## WHAT IS BEING ASKED:
From the material below, copy out each line with the word "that" in it.

## SUPPLIED MATERIAL:
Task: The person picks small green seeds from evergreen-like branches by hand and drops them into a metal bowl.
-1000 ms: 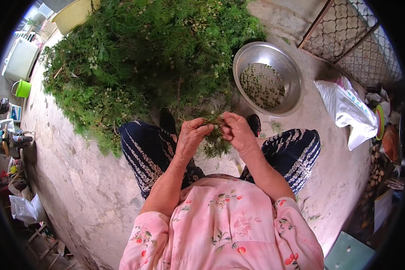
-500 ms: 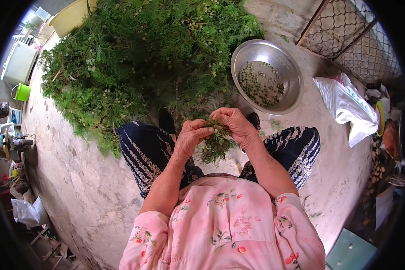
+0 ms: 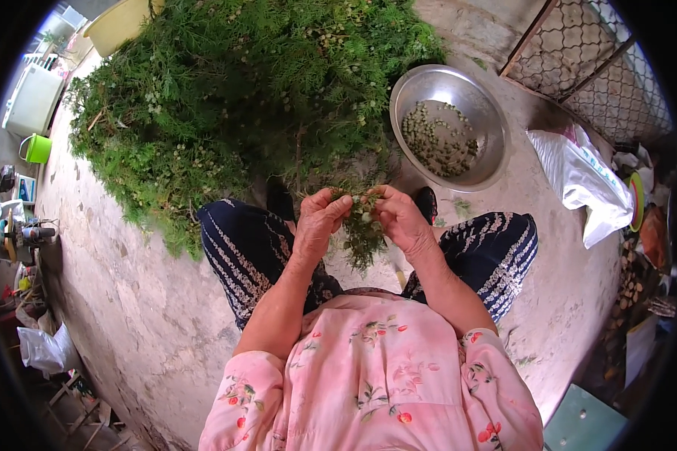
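Between my knees, both hands grip a small green conifer sprig [image 3: 364, 239] with feathery leaves hanging down. My left hand [image 3: 320, 219] is closed on its left side, thumb pressed to the fingers. My right hand [image 3: 403, 218] pinches it from the right, and pale round cones show between the two hands. Beyond them spreads a large heap of cut conifer branches [image 3: 226, 98], dotted with pale green cones. A wide steel basin [image 3: 496, 146] stands at the far right of my hands, with many small green cones [image 3: 438, 139] lying on its bottom.
A white woven sack [image 3: 579, 180] and a metal mesh gate [image 3: 579, 68] are on the right. At the left edge stand a bright green bucket [image 3: 35, 149] and a white box [image 3: 34, 100]. A yellow tub [image 3: 120, 28] sits behind the heap. The concrete floor [image 3: 135, 323] carries scattered green bits.
My hands have moved slightly apart, the right one lower and to the right. The sprig between them has turned, showing pale cones. The view has shifted slightly.
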Demonstrator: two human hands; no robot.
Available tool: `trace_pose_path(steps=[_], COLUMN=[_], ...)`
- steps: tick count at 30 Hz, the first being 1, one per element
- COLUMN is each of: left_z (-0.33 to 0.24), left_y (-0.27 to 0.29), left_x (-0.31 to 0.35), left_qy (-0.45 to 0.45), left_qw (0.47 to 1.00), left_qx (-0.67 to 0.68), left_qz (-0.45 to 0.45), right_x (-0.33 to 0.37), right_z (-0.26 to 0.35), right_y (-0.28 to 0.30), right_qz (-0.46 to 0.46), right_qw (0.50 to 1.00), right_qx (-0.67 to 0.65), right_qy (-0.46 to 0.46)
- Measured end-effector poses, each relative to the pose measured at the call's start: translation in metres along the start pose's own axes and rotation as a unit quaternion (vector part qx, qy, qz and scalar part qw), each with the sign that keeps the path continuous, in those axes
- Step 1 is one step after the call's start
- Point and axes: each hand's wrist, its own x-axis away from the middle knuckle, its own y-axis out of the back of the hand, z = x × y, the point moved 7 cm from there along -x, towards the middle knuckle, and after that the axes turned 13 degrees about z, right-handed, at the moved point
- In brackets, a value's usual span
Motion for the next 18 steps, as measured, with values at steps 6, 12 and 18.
trace_pose_path(steps=[6, 12, 18], left_z=[-0.006, 0.003, 0.005], left_y=[-0.005, 0.0, -0.006], left_x=[0.003, -0.001, 0.001], left_qy=[-0.001, -0.007, 0.035], left_qw=[0.999, 0.997, 0.997], left_qx=[-0.031, -0.072, -0.067], left_qz=[-0.004, 0.009, -0.006], right_x=[-0.001, -0.003, -0.005], right_z=[0.003, -0.001, -0.007], right_y=[-0.037, -0.026, -0.017], right_qz=[0.08, 0.016, 0.026], right_qw=[0.995, 0.995, 0.999], right_qx=[0.061, 0.088, 0.016], right_qy=[-0.016, -0.032, -0.035])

## FINISHED EXERCISE:
- Measured end-effector poses, each relative to the pose measured at the call's start: translation in metres along the start pose's own axes and rotation as a unit quaternion (vector part qx, qy, qz and scalar part qw), each with the sign that keeps the path continuous, in those axes
- Point and axes: each hand's wrist, its own x-axis away from the middle knuckle, its own y-axis out of the back of the hand, z = x × y, the point moved 7 cm from there along -x, towards the middle knuckle, and after that the axes turned 13 degrees about z, right-handed, at the moved point

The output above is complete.